Results of survey of local views on proposed extension and refurbishment of the community kitchen at EOCC. The survey was done on behalf of East Oxford Healthy Living Initiative (HLI).

EOCC bulding, Princes Street
EOCC bulding, Princes Street

Future of East Oxford Community Centre (EOCC) – results of survey

(the main report, 59 pages long but with lots of clear diagrams and tables, will be posted up or linked to as soon as the technical problems have been sorted out. Try here and see what happens..)

Those of you living in East Oxford or belonging to one of the many groups using the Community Centre may be aware that in recent months there has been quite a lot of controversy surrounding its future.

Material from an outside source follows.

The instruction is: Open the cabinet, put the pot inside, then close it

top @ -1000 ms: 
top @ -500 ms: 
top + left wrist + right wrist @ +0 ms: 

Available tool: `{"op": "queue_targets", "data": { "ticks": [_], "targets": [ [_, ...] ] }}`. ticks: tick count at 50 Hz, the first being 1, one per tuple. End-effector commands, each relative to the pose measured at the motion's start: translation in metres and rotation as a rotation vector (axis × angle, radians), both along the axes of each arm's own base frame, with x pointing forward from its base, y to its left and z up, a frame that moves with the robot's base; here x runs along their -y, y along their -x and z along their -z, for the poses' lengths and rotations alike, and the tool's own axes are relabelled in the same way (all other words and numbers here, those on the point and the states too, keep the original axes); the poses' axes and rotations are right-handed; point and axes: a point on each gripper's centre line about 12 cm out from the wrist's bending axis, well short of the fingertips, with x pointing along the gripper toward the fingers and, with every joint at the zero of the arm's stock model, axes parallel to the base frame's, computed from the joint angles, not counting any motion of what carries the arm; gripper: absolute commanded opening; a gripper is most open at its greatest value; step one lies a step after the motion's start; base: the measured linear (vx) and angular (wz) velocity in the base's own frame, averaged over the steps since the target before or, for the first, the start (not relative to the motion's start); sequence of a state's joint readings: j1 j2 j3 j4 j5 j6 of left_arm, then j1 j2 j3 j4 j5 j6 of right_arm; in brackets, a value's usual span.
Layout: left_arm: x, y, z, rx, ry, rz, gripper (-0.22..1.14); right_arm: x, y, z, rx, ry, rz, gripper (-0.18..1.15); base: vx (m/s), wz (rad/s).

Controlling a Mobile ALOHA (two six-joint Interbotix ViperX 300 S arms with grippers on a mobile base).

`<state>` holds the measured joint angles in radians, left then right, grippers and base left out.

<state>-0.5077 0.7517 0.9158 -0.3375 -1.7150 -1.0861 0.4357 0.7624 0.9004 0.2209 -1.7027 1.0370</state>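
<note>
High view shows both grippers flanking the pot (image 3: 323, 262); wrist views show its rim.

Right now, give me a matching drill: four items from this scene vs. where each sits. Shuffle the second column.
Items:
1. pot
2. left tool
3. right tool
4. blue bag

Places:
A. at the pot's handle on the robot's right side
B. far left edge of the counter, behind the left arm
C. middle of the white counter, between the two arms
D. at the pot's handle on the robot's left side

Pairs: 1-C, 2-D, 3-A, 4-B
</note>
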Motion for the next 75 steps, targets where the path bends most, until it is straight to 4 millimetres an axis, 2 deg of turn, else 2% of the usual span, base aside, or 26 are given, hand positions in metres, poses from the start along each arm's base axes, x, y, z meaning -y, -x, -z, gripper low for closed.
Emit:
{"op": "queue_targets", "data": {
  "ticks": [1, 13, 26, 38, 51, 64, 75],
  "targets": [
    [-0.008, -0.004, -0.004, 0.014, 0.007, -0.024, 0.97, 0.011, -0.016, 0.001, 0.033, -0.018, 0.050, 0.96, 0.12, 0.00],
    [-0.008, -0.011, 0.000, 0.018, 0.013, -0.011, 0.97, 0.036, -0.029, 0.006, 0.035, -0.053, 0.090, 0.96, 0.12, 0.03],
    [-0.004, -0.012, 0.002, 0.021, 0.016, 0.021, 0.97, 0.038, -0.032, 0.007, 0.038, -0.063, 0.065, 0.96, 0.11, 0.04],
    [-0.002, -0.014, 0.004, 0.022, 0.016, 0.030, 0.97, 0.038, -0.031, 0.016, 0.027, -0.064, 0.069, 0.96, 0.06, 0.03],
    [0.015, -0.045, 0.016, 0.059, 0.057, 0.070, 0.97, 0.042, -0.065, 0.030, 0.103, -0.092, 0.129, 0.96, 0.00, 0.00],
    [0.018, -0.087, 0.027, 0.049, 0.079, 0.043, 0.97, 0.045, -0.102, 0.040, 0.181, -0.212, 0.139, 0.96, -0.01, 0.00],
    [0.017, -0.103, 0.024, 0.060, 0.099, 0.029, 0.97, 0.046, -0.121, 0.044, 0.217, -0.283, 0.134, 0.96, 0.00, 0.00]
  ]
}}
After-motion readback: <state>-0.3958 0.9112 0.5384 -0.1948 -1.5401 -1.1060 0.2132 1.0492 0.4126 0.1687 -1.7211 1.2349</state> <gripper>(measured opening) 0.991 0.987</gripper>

In particular there has been disagreement between those who would like to see an extension to the kitchen and those who feel this would reduce the existing space for exercise classes or spoil the appearance of an old building.

On the basis of this survey, carried out on behalf of East Oxford Healthy Living Initiative, it would seem that a majority of the groups and individuals questioned were in favour of the kitchen extension plans. To quote from Page 4:
76% of all 344 individuals consulted are in favour of the scheme (258 people) or 3 in 4 of the sample. 17% (58 people) were against. A much smaller group of 7% (24 people) was “not sure”.

Following a consultation period from 1998 to 2000, East Oxford Healthy Living Initiative (HLI) was allocated funding to build a new kitchen at the Centre. The work is to be managed by Oxford City Council, and anyone can ask to see the detailed drawings which are kept in the East Oxford Community Association office, Princes Street. HLI are a partnership project involved in a wide variety of initiatives aimed at improving health in East Oxford, including complementary therapies, action on drugs, ‘walking where you live’ health walks, and healthy eating. Their healthy eating initiatives include organising workshops and courses on nutrition and food hygiene, cooking and lunch clubs, often in partnership with other local groups such as Asylum Welcome, the Chinese Community Centre, Acorn, Shapla Curry group, Asian Women’s Lunch Club.
The new community kitchen at EOCC would, according to HLI, be complementary to those already in operation at Blackbird Leys and the Asian Cultural Centre. To quote from their June issue of ‘healthmatters’, ‘The kitchen would provide somewhere for community groups to meet and eat together or host healthy eating demonstrations. It would also provide somewhere for local organisations to provide affordable and healthy food in a pleasant environment.’ [punctuation etc edited by eileen].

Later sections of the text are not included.